## About this exercise
Each line of the records below that contains "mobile" needs to be copied.

Records from a data collection
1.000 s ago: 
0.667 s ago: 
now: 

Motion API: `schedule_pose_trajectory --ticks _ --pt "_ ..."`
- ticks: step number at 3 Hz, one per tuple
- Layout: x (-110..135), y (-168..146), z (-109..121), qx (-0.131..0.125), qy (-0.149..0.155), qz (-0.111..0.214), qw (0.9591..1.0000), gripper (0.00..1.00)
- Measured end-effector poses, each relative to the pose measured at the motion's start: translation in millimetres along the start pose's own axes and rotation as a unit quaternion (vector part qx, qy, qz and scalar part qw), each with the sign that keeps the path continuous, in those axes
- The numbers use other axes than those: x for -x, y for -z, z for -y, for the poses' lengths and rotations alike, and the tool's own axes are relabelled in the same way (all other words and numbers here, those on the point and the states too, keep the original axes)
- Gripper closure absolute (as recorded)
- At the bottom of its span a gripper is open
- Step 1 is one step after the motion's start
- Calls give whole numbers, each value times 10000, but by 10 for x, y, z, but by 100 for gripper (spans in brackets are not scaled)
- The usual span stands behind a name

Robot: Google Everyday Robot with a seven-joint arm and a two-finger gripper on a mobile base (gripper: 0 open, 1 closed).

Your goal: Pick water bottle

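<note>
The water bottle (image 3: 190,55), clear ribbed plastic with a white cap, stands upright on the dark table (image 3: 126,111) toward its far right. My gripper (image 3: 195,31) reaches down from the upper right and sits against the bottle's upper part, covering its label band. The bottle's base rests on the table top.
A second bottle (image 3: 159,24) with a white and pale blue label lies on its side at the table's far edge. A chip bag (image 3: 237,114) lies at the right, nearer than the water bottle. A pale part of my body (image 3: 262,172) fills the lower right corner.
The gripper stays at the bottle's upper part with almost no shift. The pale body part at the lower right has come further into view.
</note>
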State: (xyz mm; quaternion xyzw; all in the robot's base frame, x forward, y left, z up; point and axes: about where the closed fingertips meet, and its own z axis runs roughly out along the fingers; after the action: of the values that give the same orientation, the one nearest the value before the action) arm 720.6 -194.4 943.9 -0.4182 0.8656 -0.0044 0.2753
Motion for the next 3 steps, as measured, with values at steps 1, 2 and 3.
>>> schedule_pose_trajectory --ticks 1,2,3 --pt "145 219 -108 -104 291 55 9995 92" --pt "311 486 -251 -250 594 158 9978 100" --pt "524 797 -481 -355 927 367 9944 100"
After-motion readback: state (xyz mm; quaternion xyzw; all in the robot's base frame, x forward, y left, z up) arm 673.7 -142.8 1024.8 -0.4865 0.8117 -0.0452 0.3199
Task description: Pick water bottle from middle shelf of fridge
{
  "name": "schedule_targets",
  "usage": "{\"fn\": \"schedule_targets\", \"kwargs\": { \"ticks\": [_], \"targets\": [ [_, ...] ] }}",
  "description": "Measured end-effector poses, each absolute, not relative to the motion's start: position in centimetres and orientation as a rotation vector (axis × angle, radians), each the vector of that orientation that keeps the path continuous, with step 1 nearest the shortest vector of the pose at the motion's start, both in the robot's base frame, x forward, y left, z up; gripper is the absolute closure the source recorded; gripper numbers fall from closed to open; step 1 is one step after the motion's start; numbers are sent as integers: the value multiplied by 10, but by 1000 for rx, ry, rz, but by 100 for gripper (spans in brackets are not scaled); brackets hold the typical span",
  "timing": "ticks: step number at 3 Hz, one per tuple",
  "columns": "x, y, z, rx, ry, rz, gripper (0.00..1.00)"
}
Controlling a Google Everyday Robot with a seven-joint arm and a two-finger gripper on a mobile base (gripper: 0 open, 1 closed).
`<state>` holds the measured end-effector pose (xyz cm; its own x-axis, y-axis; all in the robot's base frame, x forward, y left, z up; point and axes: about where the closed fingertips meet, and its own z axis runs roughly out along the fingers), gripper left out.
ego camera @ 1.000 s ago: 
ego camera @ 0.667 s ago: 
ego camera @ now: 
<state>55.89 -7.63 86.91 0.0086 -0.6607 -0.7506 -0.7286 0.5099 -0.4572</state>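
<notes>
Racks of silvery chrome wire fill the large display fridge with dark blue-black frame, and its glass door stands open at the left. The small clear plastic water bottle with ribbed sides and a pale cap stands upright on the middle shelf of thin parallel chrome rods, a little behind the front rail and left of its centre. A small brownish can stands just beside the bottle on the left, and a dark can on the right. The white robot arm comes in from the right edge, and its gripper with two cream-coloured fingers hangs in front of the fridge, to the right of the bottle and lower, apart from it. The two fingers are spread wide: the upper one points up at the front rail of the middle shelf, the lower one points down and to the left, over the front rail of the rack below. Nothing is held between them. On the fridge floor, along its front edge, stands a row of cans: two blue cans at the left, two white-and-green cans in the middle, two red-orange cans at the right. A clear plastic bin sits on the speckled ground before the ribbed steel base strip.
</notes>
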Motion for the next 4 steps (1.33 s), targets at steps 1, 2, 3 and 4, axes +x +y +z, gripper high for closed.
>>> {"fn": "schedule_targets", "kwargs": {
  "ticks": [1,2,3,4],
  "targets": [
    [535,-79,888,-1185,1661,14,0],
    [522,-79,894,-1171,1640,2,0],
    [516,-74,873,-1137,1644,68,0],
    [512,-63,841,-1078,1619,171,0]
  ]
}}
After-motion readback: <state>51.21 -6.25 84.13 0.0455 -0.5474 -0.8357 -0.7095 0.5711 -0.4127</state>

## Exercise response
Robot: Google Everyday Robot with a seven-joint arm and a two-finger gripper on a mobile base (gripper: 0 open, 1 closed).
Controlling a Google Everyday Robot with a seven-joint arm and a two-finger gripper on a mobile base (gripper: 0 open, 1 closed).

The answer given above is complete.